Personal information
- Full name: Jaden Noah de Guzmán
- Date of birth: 18 January 2007 (age 19)
- Place of birth: Rotterdam, Netherlands
- Height: 1.73 m (5 ft 8 in)
- Position: Midfielder

Team information
- Current team: Jong PSV

Youth career
- RKDEO
- 2014–2022: Feyenoord
- 2022–: PSV

Senior career*
- Years: Team / Apps / (Gls)
- 2023–: Jong PSV / 2 / (0)
- 2026: → Jong Sparta (loan) / 2 / (0)

International career^{‡}
- 2022: Netherlands U15 / 1 / (0)
- 2023: Netherlands U16 / 3 / (0)
- 2023–2024: Netherlands U17 / 5 / (0)
- 2024–2025: Netherlands U18 / 3 / (1)
- 2025–: Netherlands U19 / 2 / (0)

= Jaden de Guzmán =

Dutch association football player

Jaden Noah de Guzmán (born 18 January 2007) is a Dutch professional footballer who plays as a midfielder for Jong PSV.

==Club career==
De Guzmán is a youth product of RKDEO and Feyenoord. On 23 June 2022, de Guzman signed with the PSV Eindhoven academy until 2025. He made his professional debut with Jong PSV in a 4–3 Eerste Divisie loss to FC Eindhoven on 23 October 2023. On 15 October 2024, he was named by English newspaper The Guardian as one of the best players born in 2007 worldwide.
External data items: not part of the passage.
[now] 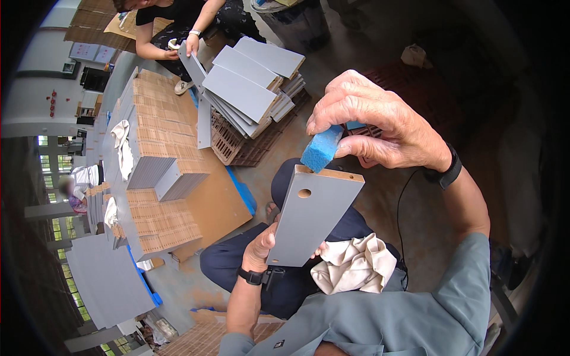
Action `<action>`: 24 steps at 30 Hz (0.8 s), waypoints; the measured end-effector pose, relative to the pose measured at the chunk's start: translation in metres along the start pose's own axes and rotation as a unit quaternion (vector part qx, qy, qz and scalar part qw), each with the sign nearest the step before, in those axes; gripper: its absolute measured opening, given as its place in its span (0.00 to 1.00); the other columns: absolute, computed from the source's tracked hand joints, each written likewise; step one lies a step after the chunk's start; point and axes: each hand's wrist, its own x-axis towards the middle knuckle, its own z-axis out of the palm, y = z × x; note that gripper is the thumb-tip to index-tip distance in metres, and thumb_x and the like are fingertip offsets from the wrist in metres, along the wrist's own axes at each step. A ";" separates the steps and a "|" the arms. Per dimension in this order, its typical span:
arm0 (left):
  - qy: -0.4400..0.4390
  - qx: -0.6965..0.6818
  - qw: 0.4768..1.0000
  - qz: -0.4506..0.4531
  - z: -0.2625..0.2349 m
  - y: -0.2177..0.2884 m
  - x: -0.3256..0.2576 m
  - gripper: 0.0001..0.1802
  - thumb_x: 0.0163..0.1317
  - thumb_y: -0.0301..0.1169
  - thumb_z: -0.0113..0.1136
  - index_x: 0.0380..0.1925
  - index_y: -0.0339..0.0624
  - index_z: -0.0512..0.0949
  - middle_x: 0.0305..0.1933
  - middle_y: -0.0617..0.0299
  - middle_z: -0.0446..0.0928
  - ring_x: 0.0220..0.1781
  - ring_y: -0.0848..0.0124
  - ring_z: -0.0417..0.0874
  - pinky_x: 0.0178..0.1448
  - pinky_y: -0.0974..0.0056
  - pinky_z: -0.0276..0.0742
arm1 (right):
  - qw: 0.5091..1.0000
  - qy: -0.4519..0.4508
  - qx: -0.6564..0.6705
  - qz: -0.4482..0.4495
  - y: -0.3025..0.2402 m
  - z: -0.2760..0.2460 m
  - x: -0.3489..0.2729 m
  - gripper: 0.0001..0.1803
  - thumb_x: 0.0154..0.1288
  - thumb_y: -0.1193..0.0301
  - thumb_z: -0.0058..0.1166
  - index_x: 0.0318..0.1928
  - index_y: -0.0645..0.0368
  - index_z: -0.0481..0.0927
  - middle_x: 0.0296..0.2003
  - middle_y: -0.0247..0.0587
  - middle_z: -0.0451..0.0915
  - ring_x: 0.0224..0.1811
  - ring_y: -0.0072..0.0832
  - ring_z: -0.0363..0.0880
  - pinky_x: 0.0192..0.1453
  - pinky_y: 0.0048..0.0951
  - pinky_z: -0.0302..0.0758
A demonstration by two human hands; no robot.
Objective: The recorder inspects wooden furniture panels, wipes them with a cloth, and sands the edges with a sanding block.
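Observation:
A grey panel [314, 216] with raw wood-coloured edges and round holes stands tilted over my lap. My left hand [261, 249] grips it near its lower end, fingers wrapped round behind. Above its top edge, my right hand [374, 121] pinches a blue sponge block [321, 148] between thumb and fingers. One corner of the sponge is at the panel's top edge, close to a hole; whether it touches I cannot tell. A crumpled off-white cloth [356, 264] lies on my lap, right of the panel.
Grey panels [243, 89] lie piled on a brown plastic crate [228, 139] ahead. Edge-on panel stacks [163, 113] stand at the left, with a white cloth [123, 148] on them. A co-worker [178, 29] handles a panel beyond. A dark bin [297, 26] stands at the back.

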 end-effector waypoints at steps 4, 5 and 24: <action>-0.025 -0.024 0.999 -0.002 0.002 0.004 0.002 0.53 0.54 0.57 0.72 0.73 0.42 0.58 0.58 0.33 0.73 0.56 0.41 0.80 0.55 0.42 0.81 | 0.998 -0.033 -0.042 -0.031 0.000 0.007 0.013 0.16 0.65 0.63 0.63 0.51 0.53 0.83 0.45 0.34 0.82 0.52 0.36 0.75 0.61 0.40 0.72; -0.030 -0.028 0.999 -0.012 0.004 0.005 0.003 0.53 0.55 0.56 0.72 0.72 0.42 0.59 0.59 0.33 0.73 0.56 0.41 0.80 0.55 0.42 0.81 | 0.994 -0.036 -0.095 -0.027 0.004 0.010 0.014 0.16 0.64 0.63 0.63 0.51 0.52 0.82 0.44 0.34 0.81 0.51 0.37 0.75 0.60 0.41 0.72; 0.004 0.015 0.999 -0.034 0.018 0.011 0.005 0.56 0.58 0.71 0.58 0.67 0.29 0.65 0.57 0.29 0.74 0.54 0.49 0.82 0.54 0.51 0.83 | 0.945 -0.023 -0.301 -0.128 0.000 -0.001 0.009 0.19 0.51 0.68 0.68 0.46 0.46 0.83 0.42 0.26 0.78 0.53 0.34 0.74 0.58 0.39 0.73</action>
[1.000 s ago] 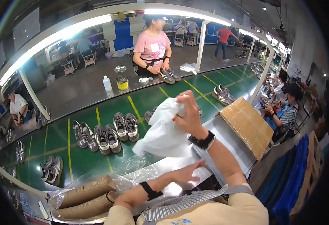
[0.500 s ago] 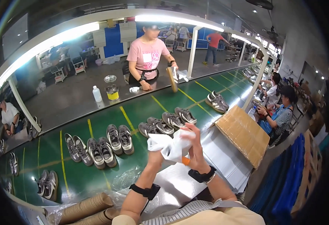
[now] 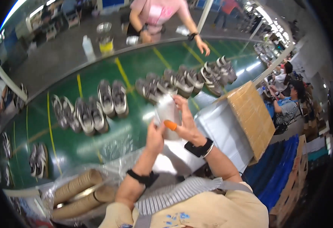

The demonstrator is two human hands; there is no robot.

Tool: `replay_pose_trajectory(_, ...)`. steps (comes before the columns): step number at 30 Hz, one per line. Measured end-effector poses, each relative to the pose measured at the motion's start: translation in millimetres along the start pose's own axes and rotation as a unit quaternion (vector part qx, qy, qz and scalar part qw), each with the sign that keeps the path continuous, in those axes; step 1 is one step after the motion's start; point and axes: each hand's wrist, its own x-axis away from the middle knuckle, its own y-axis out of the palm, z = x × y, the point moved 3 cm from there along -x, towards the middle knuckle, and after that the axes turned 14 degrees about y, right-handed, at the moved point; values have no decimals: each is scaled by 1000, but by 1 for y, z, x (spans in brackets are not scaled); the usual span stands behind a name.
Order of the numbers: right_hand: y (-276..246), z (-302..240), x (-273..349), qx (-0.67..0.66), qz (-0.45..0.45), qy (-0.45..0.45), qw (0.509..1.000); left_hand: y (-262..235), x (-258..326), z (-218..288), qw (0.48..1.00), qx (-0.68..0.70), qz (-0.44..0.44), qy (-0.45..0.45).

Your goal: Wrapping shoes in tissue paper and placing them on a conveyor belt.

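Observation:
A piece of thin white paper (image 3: pixel 168 108), blurred by motion, is held up between my two hands above the bench edge. My left hand (image 3: pixel 155 136) pinches its lower left side. Fingers of my right hand (image 3: pixel 188 123) close on its right edge, and an orange finger cot (image 3: pixel 170 125) covers that thumb. Just beyond the paper, dark sneakers with white stripes (image 3: pixel 148 89) stand on the green conveyor belt (image 3: pixel 136 125). More sneakers (image 3: pixel 179 81) are beside them to the right. Another pair (image 3: pixel 112 98) stands to the left.
At my right is an open carton (image 3: pixel 251 119) with white sheets (image 3: pixel 223 127) inside. Stacked brown paper forms (image 3: pixel 79 186) lie in clear plastic at lower left. Across the belt, a co-worker's hand (image 3: pixel 202 46) reaches over it, near a bottle (image 3: pixel 87 47) and a yellow-labelled tin (image 3: pixel 106 46).
The crumpled paper is now drawn out longer and more upright. The co-worker's hand no longer holds a shoe and is spread over the belt. My view has tilted downward.

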Motion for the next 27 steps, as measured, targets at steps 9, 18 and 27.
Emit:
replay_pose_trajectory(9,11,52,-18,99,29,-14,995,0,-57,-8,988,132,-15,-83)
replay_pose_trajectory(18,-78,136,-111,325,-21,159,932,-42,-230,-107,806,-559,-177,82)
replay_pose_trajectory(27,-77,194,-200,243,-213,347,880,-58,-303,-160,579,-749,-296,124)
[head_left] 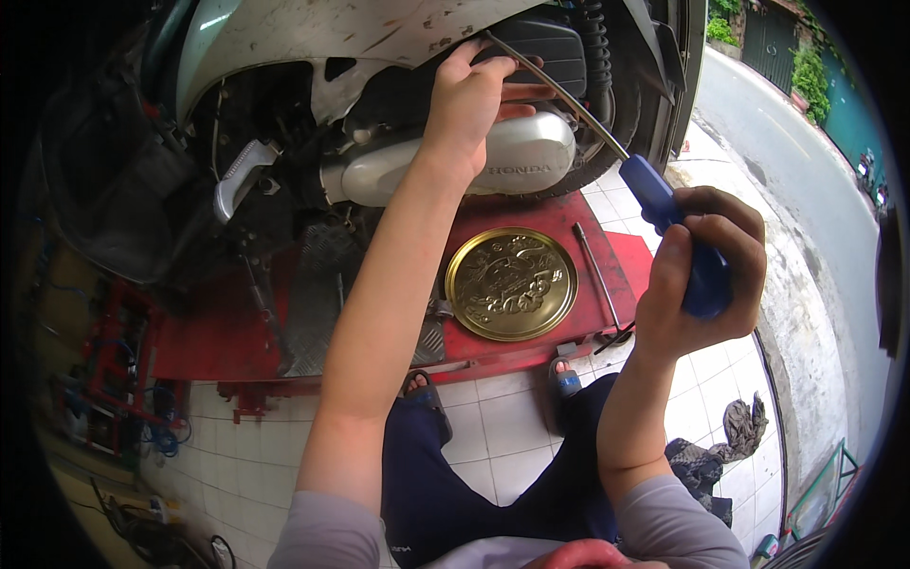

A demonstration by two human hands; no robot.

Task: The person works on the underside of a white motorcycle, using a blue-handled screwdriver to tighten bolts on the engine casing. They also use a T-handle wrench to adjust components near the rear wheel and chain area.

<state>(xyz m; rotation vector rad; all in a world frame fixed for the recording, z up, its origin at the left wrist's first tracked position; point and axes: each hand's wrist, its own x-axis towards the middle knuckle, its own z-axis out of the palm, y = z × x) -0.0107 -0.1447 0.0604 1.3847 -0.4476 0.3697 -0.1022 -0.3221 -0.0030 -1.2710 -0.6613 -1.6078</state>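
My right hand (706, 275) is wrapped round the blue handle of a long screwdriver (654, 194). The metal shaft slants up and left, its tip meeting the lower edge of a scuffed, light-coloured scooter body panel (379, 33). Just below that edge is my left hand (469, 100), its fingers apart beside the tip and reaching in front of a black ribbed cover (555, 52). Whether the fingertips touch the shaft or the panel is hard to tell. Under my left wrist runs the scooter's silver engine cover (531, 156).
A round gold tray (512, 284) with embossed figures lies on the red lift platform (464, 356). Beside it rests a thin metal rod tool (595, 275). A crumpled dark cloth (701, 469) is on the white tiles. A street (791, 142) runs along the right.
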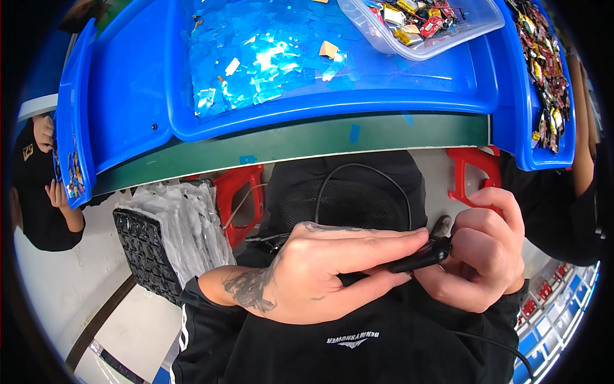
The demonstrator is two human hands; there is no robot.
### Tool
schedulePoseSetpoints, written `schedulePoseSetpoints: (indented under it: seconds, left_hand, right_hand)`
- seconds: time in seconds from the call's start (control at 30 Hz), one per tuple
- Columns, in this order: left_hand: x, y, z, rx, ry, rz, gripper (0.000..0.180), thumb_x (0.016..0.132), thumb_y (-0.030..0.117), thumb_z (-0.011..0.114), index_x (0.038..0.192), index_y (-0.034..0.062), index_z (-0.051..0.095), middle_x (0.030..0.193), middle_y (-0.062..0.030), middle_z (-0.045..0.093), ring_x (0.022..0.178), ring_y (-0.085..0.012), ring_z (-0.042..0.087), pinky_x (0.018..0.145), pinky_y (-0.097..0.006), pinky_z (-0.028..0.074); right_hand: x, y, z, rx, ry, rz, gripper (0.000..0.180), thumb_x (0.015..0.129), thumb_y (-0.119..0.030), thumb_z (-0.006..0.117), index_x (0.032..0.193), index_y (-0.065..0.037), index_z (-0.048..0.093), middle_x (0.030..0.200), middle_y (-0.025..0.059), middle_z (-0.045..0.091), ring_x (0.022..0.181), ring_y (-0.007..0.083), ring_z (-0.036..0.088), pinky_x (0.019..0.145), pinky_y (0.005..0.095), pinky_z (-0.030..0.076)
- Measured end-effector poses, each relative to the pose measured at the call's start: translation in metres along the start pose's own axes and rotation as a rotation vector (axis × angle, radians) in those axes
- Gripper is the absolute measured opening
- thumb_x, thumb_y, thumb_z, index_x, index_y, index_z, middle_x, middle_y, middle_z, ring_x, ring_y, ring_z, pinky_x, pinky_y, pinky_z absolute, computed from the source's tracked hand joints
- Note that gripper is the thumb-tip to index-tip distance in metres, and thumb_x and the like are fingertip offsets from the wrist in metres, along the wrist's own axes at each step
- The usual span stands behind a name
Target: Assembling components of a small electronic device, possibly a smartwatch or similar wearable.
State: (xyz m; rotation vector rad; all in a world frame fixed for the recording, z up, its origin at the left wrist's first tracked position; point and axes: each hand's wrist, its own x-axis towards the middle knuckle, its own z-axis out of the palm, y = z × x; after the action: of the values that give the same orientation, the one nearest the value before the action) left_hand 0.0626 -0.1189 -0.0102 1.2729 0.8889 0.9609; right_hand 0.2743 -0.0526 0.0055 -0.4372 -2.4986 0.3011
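Observation:
In front of my black shirt, my left hand (342, 259) holds a smooth, elongated black object (422, 256) between its straight fingers above and its thumb below. Part of that object is hidden by the hand, and its exact kind does not show. My right hand (478, 256) is closed, its fingers curled against the right end of the same object. A thin black cable (368, 168) loops behind my hands over dark cloth and black mesh. Another stretch of black cable (272, 238) runs beside my left wrist.
Ahead, a large blue tray (332, 105) on a green-edged table holds blue film pieces and a clear bin (441, 48) of small electronic parts. Blue trays flank it. Below are red stools (242, 205) and a bagged stack (173, 233). People sit at both sides.

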Motion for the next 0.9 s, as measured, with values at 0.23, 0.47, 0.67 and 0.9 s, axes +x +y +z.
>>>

On 19 January 2026, de Guzmán joined Sparta Rotterdam on loan until the end of the season with an option to buy. He was assigned to the Jong Sparta team.

==International career==
De Guzmán was born in the Netherlands, to a Canadian-born father of Jamaican and Filipino descent, and Dutch-born mother of Indonesian descent. He is a youth international for the Netherlands. He was called up to the Netherlands U18s in September 2024.

==Personal life==
De Guzmán is the son of the Dutch international footballer Jonathan de Guzmán, and nephew of the Canadian international Julian de Guzman.